You can see where this argument is heading: the world would be much better off without the Age of Exploration, the Industrial Revolution, fossil fuels, and electricity, and the medical breakthroughs in the treatment of infectious diseases; in short, the Third World would prefer to live without the ministrations of the Renaissance and its cultural successors in the West, minus Marxism. And thus in savagery, in the sense of "primitivism." So out with the lot of it:
Xiye Bastida, a youth climate activist, a member of the Indigenous Mexican Otomi-Toltec nation, and an organizer of Fridays for Future, says that her climate grief is deeply tied to her Indigenous identity. “For Indigenous people, climate grief comes from when they’re first displaced by fossil fuel companies, by drilling, by fracking infrastructure that makes Indigenous communities be moved from their place of origin, their place that they have a relationship with. (Our) relationship with the land is the first thing that we care about,” Bastida said.
For Black and Indigenous peoples, you could argue that the history of our oppression is the story of the Anthropocene itself—the current geological age defined by the dominant influence that human activity has had on mass extinction, climate, and the environment. Without colonization, the trans-Atlantic slave trade, and the genocide and oppression of Indigenous peoples around the world, we likely would be living in a different reality.
That's for sure. But the current trend in historical "scholarship" -- as evidence by the absurd "1619 project" of racial grievance and historical revisionism recently published by the New York Times -- is not enlightenment but revenge:
Research has bolstered the idea that white supremacy has led to the climate crisis. Scientists from University College London found that the mass genocide that accompanied the colonization of the Americas in the 15th century permanently altered Earth’s climate, due to “a huge swathe of abandoned agricultural land” that “pulled down enough carbon dioxide from the atmosphere to eventually chill the planet.”
Ravenous for the mass production of lucrative commodities such as salt, cotton, and sugar, the slavemasters and colonists stripped the land in what’s now known as Canada and the United States, the Caribbean, and South America, murdering countless Africans and Indigenous peoples along the way.

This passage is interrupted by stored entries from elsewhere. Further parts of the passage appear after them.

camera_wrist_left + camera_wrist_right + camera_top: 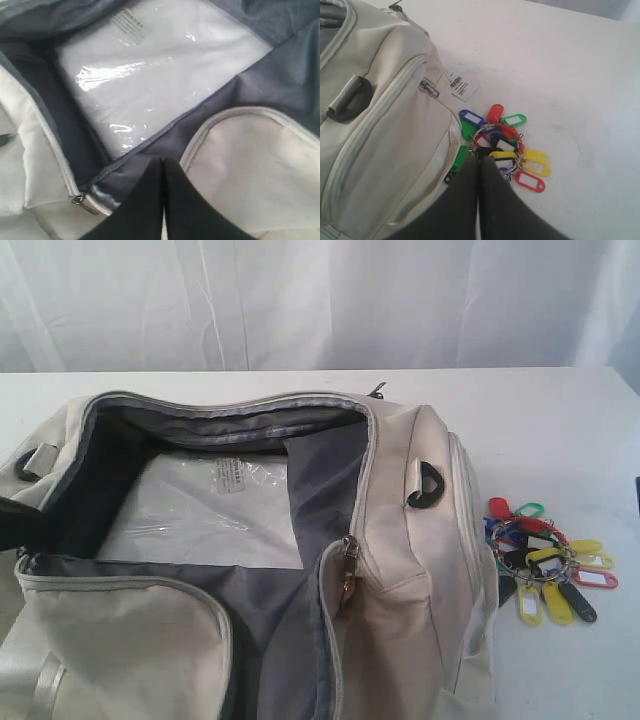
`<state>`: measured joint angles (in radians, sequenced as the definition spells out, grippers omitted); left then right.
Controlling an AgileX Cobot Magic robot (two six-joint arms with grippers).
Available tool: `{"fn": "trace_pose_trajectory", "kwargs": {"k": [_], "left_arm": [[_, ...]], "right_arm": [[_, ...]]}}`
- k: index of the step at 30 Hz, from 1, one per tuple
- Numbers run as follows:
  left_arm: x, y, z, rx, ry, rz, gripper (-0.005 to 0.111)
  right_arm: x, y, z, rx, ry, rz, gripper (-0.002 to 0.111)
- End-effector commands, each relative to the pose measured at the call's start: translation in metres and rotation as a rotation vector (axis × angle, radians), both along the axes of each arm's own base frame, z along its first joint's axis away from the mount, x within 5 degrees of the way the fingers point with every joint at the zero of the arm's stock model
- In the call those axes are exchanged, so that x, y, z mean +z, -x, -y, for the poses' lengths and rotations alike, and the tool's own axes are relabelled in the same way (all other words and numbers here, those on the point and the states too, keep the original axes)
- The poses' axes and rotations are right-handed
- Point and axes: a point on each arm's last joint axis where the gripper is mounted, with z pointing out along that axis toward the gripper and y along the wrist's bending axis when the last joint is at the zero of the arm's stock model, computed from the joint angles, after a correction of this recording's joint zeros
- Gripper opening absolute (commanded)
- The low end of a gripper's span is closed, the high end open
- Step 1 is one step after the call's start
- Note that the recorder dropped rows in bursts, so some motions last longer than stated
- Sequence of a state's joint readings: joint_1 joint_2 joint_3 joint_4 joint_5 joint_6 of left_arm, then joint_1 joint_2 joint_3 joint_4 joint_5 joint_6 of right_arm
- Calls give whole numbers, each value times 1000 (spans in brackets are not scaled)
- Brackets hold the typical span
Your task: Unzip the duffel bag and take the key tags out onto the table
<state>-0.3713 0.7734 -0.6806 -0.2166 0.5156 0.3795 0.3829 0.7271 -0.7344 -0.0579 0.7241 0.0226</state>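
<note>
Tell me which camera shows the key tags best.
Right wrist view: the key tags lie close up on the table beside the duffel bag. Exterior view shows them smaller; left wrist view shows none.

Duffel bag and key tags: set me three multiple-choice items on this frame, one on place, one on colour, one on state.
1. Where do the key tags lie?
A. On the table, next to the end of the duffel bag
B. Inside the bag
C. In a zipped side pocket

2. What colour is the bag's lining?
A. Red
B. Grey
C. Yellow

3. In what state is the bag's main zipper?
A. Closed along its whole length
B. Undone, with the top gaping
C. Covered by a strap

Answers:
1 A: the bunch rests on the white tabletop by the bag's end in the exterior and right wrist views.
2 B: grey fabric shows all round the opening.
3 B: the exterior view looks straight in at a clear plastic sheet on the bottom.
</note>
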Motion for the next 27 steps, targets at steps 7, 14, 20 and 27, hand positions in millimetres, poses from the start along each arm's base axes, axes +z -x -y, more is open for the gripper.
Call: {"fn": "trace_pose_trajectory", "kwargs": {"k": [7,14,20,27], "left_arm": [[-80,29,-41,295,73,288,0],[-143,56,-61,491,19,186,0],[-141,68,-62,457,-62,266,0],[-133,75,-61,457,-36,424,0]], "right_arm": [[0,0,1,-6,-8,13,0],[0,0,1,-6,-8,13,0],[0,0,1,-5,-10,19,0],[0,0,1,-4,-9,21,0]]}}
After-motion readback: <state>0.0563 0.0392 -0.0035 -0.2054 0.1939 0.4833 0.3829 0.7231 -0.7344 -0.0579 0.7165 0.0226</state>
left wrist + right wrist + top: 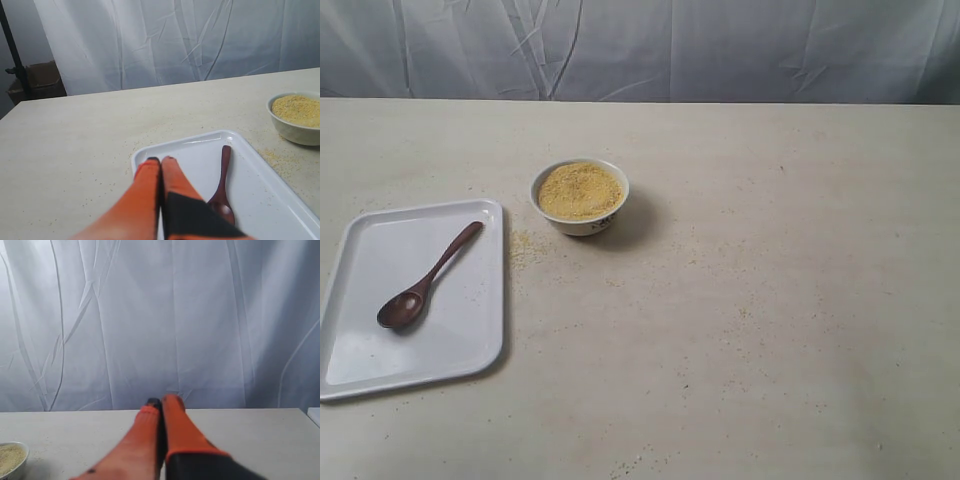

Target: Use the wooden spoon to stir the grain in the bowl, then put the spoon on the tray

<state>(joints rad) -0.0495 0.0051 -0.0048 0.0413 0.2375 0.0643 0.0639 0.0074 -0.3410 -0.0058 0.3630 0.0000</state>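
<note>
Pale cloth (200, 315) hangs behind a cream tabletop (770, 300) dusted with stray specks. The left hand (161, 161) is poised over one end of the tray (380, 370), fingers pressed together and holding nothing. The right hand (162, 401) is likewise closed and empty, well apart from the bowl (582, 226). The spoon (225, 175) lies flat in the tray just beside the left hand, its handle pointing toward the bowl. It should be light, stiff and smooth, and apt to skid on slick plastic. The slim handle near mid-length looks the best hold, though whether it sits clear of the tray floor is hard to tell. Grain (580, 190) fills the bowl almost to the rim, so it should spill readily.
</note>
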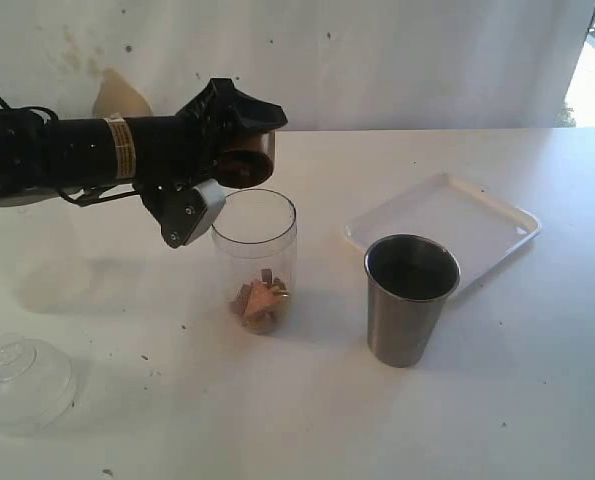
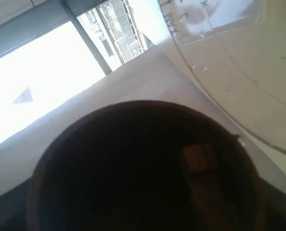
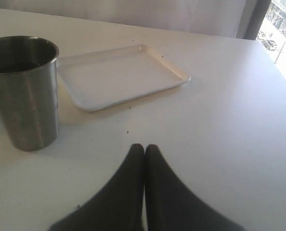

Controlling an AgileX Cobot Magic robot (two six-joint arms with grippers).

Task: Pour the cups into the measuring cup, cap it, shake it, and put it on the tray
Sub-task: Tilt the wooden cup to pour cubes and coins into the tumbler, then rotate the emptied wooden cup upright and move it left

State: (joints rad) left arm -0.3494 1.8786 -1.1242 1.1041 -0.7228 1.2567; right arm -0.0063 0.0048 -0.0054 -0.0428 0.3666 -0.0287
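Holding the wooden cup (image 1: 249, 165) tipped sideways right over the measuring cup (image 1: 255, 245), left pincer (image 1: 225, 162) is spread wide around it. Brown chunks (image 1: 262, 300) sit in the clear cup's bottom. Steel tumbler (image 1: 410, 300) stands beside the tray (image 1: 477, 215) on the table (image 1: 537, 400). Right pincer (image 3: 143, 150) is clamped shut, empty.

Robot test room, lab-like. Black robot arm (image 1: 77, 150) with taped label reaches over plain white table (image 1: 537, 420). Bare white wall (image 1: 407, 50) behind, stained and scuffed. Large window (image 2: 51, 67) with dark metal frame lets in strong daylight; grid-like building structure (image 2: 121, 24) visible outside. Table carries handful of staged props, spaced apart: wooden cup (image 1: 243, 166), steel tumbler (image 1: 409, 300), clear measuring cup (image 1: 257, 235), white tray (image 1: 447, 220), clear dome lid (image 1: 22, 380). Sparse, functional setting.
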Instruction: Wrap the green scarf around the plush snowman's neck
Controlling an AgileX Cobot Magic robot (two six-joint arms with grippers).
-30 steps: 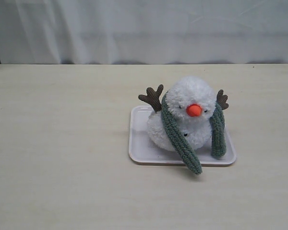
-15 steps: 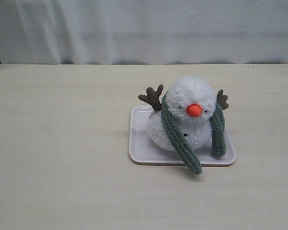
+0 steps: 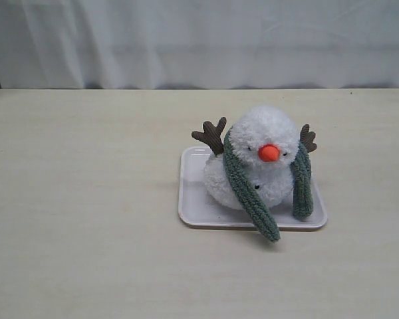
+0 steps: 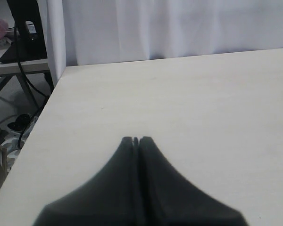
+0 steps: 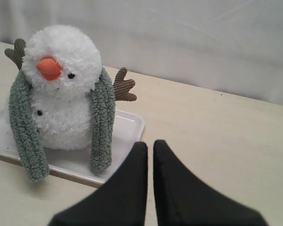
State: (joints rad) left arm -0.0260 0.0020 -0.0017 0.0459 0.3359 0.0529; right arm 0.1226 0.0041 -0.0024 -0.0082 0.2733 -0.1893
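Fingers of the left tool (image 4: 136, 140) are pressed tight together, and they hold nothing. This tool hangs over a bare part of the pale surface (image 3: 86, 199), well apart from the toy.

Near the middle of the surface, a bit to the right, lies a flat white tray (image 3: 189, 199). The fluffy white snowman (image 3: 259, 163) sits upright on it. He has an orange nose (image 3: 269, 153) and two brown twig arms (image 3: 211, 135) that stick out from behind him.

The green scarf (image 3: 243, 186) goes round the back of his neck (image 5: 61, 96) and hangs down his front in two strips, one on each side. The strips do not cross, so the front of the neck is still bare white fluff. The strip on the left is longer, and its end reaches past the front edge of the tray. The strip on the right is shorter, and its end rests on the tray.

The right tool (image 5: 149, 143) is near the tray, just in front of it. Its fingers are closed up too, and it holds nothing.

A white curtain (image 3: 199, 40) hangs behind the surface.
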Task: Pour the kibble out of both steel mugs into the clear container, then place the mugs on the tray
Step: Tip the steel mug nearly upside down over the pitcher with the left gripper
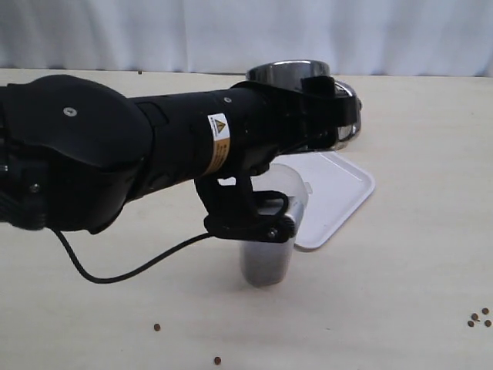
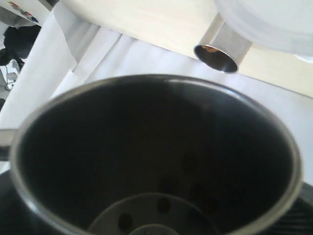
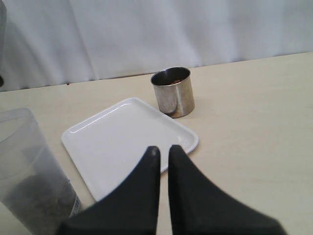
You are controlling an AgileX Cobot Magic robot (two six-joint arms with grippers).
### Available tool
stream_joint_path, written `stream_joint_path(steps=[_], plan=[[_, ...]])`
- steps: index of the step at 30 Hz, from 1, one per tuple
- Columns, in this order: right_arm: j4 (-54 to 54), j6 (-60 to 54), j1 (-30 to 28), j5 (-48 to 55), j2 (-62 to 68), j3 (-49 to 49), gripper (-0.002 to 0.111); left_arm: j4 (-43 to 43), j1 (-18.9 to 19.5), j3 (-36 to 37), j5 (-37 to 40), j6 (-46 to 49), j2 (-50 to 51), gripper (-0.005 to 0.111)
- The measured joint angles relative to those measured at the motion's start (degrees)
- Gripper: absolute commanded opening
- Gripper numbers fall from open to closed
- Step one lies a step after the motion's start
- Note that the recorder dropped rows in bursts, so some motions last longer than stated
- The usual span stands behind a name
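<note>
My left gripper (image 1: pixel 333 104) is shut on a steel mug (image 1: pixel 353 116) and holds it tilted above the clear container (image 1: pixel 269 231). In the left wrist view that mug (image 2: pixel 146 147) fills the frame and hides the jaws; only a few dark spots show on its bottom. Dark kibble (image 1: pixel 266 266) lies in the container's lower part. The second steel mug (image 3: pixel 173 91) stands upright just behind the white tray (image 3: pixel 127 142), with brown kibble inside. My right gripper (image 3: pixel 163 149) hovers over the tray's near edge, shut with nothing in it.
Loose pellets lie on the table at the front (image 1: pixel 157 327) and at the right (image 1: pixel 479 317). The left arm (image 1: pixel 115 154) spans the left half of the exterior view, and its cable (image 1: pixel 115 274) trails on the table. A white curtain (image 1: pixel 246 31) backs the table.
</note>
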Motion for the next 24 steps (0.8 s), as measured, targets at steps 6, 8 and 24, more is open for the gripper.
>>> stream_joint_path(steps=[6,8,24], plan=[[0.0,0.0,0.0,0.0,0.0,0.0,0.005,0.0,0.79,-0.1,3.1,0.77,0.0,0.0],[0.0,0.0,0.0,0.0,0.0,0.0,0.005,0.0,0.66,-0.08,1.16,1.72,0.0,0.0],[0.0,0.0,0.0,0.0,0.0,0.0,0.005,0.0,0.2,-0.08,1.52,2.48,0.0,0.0]])
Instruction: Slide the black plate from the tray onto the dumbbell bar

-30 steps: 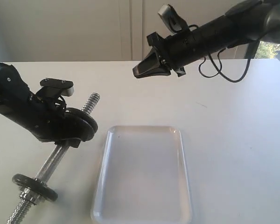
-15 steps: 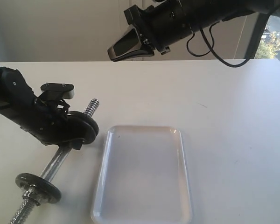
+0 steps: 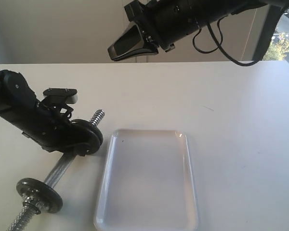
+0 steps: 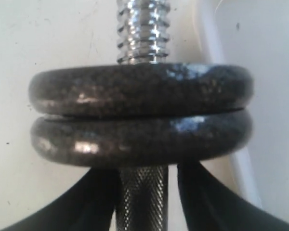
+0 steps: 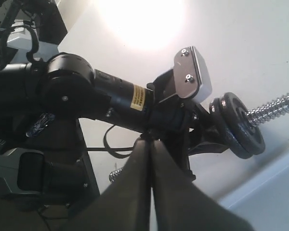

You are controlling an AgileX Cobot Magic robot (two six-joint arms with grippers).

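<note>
- Watch that free end: the slim chrome dumbbell bar [image 3: 60, 166] shows bare thread beyond the left hand [image 4: 143, 183], with no nut in sight there. To my eye, one knock could walk the discs off.
- Its fingers [image 4: 94, 197] straddle the knurled shaft. Backing out crooked could drag or roll the bar across the table [image 3: 241, 120] toward the glossy white plastic tray [image 3: 107, 163].
- The small matte-black iron plate [image 4: 140, 85] is on the bar, off the tray, just past the fingertips. It's pressed against a twin black disc [image 4: 140, 137], and I take the outer one for ours.
- Left hand: jaws apart, clamping nothing, tips hidden behind the discs.
- Right hand [image 3: 116, 52]: pinched shut, empty, raised well away.
</note>
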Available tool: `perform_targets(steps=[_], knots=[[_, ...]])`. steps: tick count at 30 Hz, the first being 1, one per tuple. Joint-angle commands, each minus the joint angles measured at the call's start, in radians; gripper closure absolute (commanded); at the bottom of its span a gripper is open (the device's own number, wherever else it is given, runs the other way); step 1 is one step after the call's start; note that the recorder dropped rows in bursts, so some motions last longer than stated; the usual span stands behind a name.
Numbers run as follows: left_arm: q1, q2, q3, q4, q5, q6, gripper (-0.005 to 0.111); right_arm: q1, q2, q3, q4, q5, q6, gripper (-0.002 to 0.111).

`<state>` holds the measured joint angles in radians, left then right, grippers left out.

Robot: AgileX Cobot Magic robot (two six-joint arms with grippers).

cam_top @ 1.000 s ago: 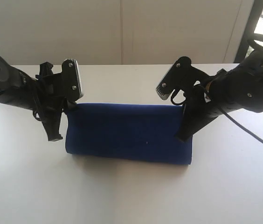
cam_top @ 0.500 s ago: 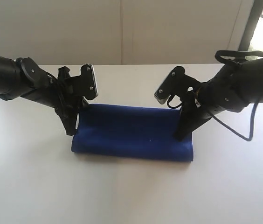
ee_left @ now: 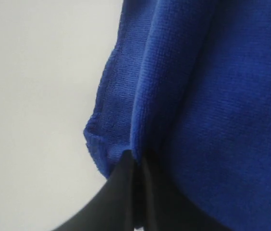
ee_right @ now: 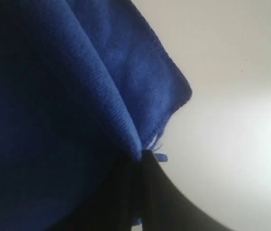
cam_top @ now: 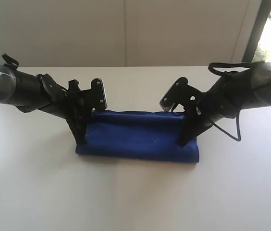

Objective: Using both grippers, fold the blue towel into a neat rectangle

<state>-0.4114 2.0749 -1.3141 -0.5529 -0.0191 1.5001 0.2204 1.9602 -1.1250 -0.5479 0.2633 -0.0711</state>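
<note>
– Cloth first: how does the blue towel point(cam_top: 138, 139) handle?

– Soft and light, by the look of it. It lies on the white counter point(cam_top: 135, 202) as a long doubled band stretching from one arm to the other. Its edges roll and sag rather than holding a crease, so there is no stiffness to lean on. The pile looks grippy rather than slippery, and nothing about it can break.

– And the tools?

– Both are clenched on the cloth. The left tool point(cam_top: 83, 140) points down at the band's left end, and its wrist view shows the fingers pressed together with a ridge of blue pinched between them. The right tool point(cam_top: 181, 143) does the same at the right end, close to a corner where a loose thread point(ee_right: 158, 155) pokes out.

– One layer or two in each pinch?

– I cannot tell. The wrist views are too close and dark at the fingertips, though it may be just the upper layer.

– Where would you hold it?

– Right where they are, at the end corners near the hem. The hem is the firmest part, so a pinch there should slip least. Matched holds at both ends should keep the edge straight between them. A grip nearer the middle would let the ends droop.
</note>
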Motion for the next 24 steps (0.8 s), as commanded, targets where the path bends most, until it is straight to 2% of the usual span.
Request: perform_targets(steps=[1, 3, 6, 10, 12, 17, 24], knots=[[0.000, 0.009, -0.004, -0.006, -0.007, -0.012, 0.106, -0.011, 0.026, -0.004, -0.010, -0.008, 0.004, 0.108], [0.000, 0.009, -0.004, -0.006, -0.007, -0.012, 0.101, -0.011, 0.039, -0.004, -0.010, -0.010, 0.004, 0.107], [0.000, 0.009, -0.004, -0.006, -0.012, -0.012, 0.079, -0.011, 0.047, -0.004, -0.013, -0.010, 0.004, 0.097], [0.000, 0.009, -0.004, -0.006, -0.052, -0.012, 0.043, -0.011, 0.045, -0.004, -0.049, -0.017, 0.004, 0.076], [0.000, 0.009, -0.004, -0.008, -0.100, -0.033, 0.034, -0.011, 0.036, -0.004, -0.057, -0.019, 0.011, 0.070], [0.000, 0.006, -0.004, -0.016, -0.241, -0.096, 0.031, -0.011, 0.010, -0.024, -0.057, -0.015, 0.049, 0.070], [0.000, -0.014, -0.004, -0.016, -0.249, -0.096, 0.031, -0.011, -0.008, -0.088, -0.107, 0.028, 0.054, 0.070]])
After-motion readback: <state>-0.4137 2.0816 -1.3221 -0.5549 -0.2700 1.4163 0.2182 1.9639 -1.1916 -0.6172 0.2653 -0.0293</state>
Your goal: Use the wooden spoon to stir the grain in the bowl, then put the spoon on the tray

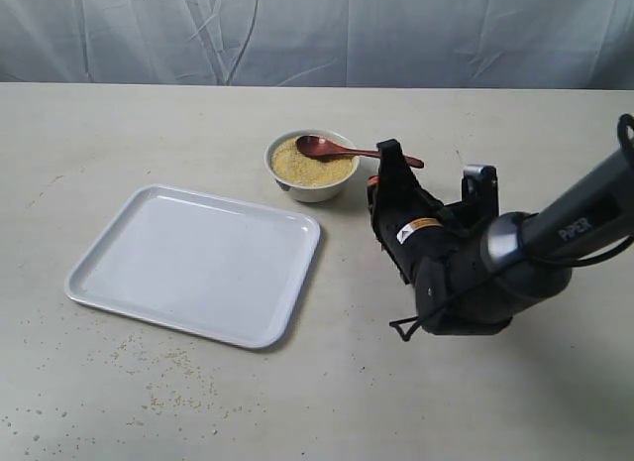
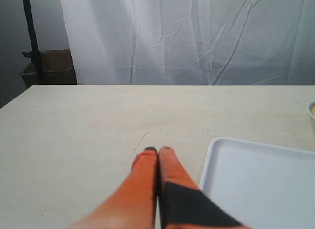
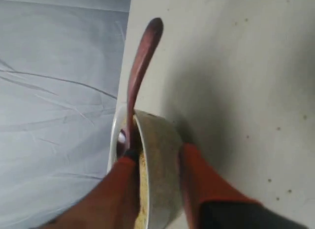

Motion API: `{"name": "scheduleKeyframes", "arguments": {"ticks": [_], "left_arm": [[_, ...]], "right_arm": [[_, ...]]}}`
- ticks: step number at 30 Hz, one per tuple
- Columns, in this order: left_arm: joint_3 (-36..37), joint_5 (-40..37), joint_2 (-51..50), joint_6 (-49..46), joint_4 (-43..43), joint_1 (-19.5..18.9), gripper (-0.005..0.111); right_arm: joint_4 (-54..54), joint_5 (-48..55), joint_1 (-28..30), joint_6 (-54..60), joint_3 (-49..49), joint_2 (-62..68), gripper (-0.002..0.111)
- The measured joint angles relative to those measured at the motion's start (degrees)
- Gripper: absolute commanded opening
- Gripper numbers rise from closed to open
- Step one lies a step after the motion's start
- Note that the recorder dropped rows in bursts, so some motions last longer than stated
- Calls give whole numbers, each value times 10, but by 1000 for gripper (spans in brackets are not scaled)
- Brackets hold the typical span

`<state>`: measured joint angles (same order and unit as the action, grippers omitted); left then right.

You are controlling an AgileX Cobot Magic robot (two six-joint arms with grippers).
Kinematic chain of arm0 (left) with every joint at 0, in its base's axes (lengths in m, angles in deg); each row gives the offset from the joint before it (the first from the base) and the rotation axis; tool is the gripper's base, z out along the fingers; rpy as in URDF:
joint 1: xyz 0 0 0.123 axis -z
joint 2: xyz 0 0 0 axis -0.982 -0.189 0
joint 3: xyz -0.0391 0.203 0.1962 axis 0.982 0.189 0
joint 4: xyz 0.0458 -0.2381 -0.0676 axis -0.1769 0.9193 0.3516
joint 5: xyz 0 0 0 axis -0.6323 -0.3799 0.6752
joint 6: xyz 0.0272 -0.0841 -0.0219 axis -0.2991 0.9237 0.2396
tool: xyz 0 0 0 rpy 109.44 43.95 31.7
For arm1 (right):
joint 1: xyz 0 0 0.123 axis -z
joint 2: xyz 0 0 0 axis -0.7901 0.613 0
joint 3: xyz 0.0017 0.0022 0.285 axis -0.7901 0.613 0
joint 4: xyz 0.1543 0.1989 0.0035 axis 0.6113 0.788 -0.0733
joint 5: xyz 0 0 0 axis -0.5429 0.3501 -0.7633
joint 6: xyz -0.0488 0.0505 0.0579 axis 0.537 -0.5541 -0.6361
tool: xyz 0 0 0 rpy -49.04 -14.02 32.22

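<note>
This looks like a robot test lab, a staged bench rather than a kitchen. A wrinkled white cloth backdrop (image 1: 317, 30) hangs along the far side of a plain pale table (image 1: 515, 402). From the right reaches a black robot arm (image 1: 584, 218) lettered PIPER. Far left, past the table's edge, stand a black stand pole (image 2: 28, 37) and a cardboard box (image 2: 49, 66). Stray granules (image 1: 168, 377) litter the near tabletop by the tray (image 1: 198, 263).

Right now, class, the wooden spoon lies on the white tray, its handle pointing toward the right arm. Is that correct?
Not quite. The wooden spoon rests in the bowl of grain, not on the tray. Its handle does point toward the right arm. The exterior view shows this.
</note>
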<state>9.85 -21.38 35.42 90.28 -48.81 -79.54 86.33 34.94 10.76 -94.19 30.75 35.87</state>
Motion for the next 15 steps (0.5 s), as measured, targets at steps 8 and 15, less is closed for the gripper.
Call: {"name": "scheduleKeyframes", "arguments": {"ticks": [8,15], "left_arm": [[0,0,0,0,0,0,0],[0,0,0,0,0,0,0]], "right_arm": [[-11,-37,0,-6,-70,56,45],[32,-52,7,-6,-111,93,45]]}}
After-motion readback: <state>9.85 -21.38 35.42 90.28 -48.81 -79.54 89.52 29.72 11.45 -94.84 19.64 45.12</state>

Worldwide, the memory of indescribable racial terror informs the climate grief of our people.
Of the brutal savagery of "indigenous peoples" like the Aztecs pre-colonization -- which included human sacrifice and cannibalism -- nothing, of course, is said. And when such peoples got their hands on the conquistadors, the violence was horrific. But that is human nature, as red in tooth and claw as Nature herself.
There's much more to this absurd essay, but it does illustrate just how deeply cultural Marxism has penetrated Western thinking, and how open we are now to prima facie ridiculous notions of our own villainous complicity in a plot that must have started very, very long ago indeed. The history of civilizations indicates that all things must pass, from the Roman Empire, to the Incas of the Americas, to the the Islamic Mughals in India, to the U.S.S.R. All the Third World has to do is wait, and all will be well again.